79. A driver commended the principal of Sessums Elementary School for sharing the state’s A-plus money with the drivers. “We should get that money,” she said. Olson advised the crowd that the state does not allow districts to dictate how the schools spend their money.
80. A driver said ESE runs should only go to ESE drivers.
81. A driver said that after a bus caught on fire in front of Spoto High School, that driver should have received a plaque for her heroism in getting the kids off safely.
82. Driver Debra Gibson said the computer routing system doesn’t work. “Y’all spent a lot of money for nothing,” she said.
83. A driver said her route was taken from her, leaving her with an over-crowded bus. When she complained, nothing was done. So she went over her supervisor's head, she said, and the supervisor got angry and her evaluation suffered.
84. A supervisor is concerned that there are not enough spare buses. She sees buses sitting, unused, in the maintenance compound. She’s told they’re needed for training, and field trips. But, she pointed out, “there’s no trips at 6 o’clock in the morning.”
85. A driver who traded routes with one of the previous speakers said the schools don’t discipline kids. They cuss her own and call her names, she said. And she had to buy bug spray with her own money because her bus had roaches, which she blamed on the students.
86. A driver said she doesn’t trust the supervisors who come to the scene when she has an accident.
87. A driver wishes the district would return to some of the routines it used before the reorganization of 2007. It was better for drivers to take care of their own routes and work with staff in the office, she said. The GPS system is unreliable. She’s also been told that if she touches a child – even to stop him from getting off at the wrong stop – she can be investigated by the Department of Children and Families.
88. A driver complained that with the new procedures for special-needs students, they have to drive to the office for paperwork and they are not paid for these trips. She could not get an ESE route during the school year, but they gave her one in the summer. And she said the supervisors "give you grief" if you call in sick.
89. A "sweep driver" urged the others to keep up with their paperwork. She’s seen drivers assigned to seven buses in three days. She knows of two drivers who were assigned the same bus.

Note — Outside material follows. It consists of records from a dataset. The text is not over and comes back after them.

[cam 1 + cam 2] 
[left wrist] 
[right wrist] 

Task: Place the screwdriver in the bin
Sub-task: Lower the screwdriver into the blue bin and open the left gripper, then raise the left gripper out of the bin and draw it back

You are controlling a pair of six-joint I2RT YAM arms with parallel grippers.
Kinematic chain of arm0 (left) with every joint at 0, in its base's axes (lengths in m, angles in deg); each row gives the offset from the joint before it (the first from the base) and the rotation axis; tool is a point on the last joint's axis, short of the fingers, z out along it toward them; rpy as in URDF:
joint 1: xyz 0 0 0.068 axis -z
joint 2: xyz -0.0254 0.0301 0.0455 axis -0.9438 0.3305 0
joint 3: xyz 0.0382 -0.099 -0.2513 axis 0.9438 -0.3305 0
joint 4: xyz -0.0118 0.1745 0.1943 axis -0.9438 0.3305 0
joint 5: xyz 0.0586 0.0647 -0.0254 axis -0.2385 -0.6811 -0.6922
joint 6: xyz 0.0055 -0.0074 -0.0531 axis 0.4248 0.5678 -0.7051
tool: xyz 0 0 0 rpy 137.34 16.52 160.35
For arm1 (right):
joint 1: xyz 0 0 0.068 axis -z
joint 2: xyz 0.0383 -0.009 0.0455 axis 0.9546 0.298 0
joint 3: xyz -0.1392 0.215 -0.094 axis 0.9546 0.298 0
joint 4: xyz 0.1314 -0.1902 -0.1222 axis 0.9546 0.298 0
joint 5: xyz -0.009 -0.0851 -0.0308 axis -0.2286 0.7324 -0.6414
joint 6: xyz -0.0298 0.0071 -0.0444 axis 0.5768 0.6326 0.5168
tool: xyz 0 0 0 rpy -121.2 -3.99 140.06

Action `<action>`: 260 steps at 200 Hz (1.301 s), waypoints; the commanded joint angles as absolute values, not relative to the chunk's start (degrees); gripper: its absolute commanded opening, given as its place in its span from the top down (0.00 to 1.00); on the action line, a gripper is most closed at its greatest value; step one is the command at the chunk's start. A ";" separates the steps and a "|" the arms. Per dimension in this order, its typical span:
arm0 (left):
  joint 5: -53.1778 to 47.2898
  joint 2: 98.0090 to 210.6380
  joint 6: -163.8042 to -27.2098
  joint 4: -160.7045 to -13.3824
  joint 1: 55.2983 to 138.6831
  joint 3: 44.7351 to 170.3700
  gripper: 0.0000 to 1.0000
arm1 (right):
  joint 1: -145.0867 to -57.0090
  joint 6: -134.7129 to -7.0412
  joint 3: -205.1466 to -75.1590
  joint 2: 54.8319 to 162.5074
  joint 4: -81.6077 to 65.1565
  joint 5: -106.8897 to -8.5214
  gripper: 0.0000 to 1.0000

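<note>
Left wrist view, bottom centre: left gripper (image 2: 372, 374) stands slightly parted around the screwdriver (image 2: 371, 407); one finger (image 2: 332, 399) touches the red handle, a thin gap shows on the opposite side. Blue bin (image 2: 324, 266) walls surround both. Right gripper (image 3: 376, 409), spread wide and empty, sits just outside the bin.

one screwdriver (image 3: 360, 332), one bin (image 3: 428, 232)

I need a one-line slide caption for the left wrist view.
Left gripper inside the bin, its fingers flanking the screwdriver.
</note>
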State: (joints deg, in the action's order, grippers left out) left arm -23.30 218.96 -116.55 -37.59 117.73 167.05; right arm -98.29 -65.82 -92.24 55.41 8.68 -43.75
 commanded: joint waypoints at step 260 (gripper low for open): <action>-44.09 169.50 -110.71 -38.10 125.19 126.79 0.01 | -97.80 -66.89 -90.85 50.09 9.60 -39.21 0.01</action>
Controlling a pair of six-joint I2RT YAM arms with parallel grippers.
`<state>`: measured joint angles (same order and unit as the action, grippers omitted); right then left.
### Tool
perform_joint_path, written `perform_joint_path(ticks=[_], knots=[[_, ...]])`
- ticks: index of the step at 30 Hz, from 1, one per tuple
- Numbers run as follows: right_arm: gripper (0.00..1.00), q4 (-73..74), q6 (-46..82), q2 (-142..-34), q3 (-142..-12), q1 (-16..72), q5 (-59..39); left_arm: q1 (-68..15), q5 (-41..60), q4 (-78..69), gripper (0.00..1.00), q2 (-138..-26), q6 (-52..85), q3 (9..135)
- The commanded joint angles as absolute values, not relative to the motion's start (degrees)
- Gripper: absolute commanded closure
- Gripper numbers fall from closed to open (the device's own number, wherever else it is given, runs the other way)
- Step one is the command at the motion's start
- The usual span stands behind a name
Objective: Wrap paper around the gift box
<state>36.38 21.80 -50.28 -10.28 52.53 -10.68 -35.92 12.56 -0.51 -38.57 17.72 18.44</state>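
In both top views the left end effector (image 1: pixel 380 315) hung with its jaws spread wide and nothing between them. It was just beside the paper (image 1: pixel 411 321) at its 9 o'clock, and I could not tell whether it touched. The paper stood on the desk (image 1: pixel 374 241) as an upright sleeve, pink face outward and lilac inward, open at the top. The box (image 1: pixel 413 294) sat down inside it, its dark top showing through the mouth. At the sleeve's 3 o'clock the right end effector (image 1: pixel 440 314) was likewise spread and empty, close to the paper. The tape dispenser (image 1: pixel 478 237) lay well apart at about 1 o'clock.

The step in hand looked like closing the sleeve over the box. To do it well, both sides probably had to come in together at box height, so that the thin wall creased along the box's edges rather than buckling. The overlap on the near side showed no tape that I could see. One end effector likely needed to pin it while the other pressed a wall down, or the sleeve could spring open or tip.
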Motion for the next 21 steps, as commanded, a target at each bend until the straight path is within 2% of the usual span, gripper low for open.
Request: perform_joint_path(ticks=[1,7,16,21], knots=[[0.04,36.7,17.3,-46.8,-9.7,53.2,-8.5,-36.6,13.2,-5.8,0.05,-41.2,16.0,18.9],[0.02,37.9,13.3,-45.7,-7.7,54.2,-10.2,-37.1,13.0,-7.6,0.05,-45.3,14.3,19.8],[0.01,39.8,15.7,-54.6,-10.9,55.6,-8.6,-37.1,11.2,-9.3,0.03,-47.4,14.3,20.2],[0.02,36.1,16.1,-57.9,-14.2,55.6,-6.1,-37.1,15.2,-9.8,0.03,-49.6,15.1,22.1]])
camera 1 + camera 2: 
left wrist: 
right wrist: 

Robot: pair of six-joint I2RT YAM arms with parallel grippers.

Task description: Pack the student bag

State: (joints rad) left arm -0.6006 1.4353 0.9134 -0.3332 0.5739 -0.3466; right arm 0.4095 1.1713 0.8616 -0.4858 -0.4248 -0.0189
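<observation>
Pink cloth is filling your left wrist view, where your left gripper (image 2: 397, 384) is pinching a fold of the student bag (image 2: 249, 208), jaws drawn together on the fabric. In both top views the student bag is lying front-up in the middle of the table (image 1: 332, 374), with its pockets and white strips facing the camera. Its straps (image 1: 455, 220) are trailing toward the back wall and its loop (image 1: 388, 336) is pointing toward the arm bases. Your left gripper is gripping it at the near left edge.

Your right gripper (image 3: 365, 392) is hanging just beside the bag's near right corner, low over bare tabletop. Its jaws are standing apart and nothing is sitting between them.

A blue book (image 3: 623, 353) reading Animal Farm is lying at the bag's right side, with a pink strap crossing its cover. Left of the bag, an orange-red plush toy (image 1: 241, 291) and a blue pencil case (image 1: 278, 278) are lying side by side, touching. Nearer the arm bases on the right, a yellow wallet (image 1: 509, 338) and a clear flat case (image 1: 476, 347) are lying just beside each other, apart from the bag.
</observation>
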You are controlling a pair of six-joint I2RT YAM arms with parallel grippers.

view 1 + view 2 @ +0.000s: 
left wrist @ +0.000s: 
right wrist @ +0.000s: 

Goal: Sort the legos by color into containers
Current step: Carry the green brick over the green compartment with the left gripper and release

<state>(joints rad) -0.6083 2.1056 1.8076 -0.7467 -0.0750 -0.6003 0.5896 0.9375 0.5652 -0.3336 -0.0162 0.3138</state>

90. A driver said the spare buses are moldy and dirty. She said she was on seven buses in one week.
91. A driver said Areas 5 and 8 are so far apart, each should have its own office.
92. A driver complained that the dispatch operators are sometimes rude when she calls.
93. ESE advocate Richard Hancock advised everybody to document all of their concerns. "I can assure you that if you are standing in front of the judge and you can't prove what you're saying, you're going to have a rough way to go," he said.
94. Olson told the group that the state gives the district $35-million for transportation, and the district spends about the same amount beyond that. The district has tried to save money on transportation in recent years, she said, acknowledging they should have moved more quickly to buy buses. "We're going to have to figure out something," she said, suggesting that perhaps, as a "quick fix," the district hire people to clean the buses. "I think people have finally heard you. I'm sorry it's taken so long," she said.
95. Saffold said he's been telling Franklin for years that route coordinators need to be in the area offices. But he doesn't see that happening.
96. A supervisor said field inspectors have not been trained to respond at accidents. And she does not think non-ESE drivers should take ESE routes during the summer, and she'd like to see them bring back route coordinators for ESE.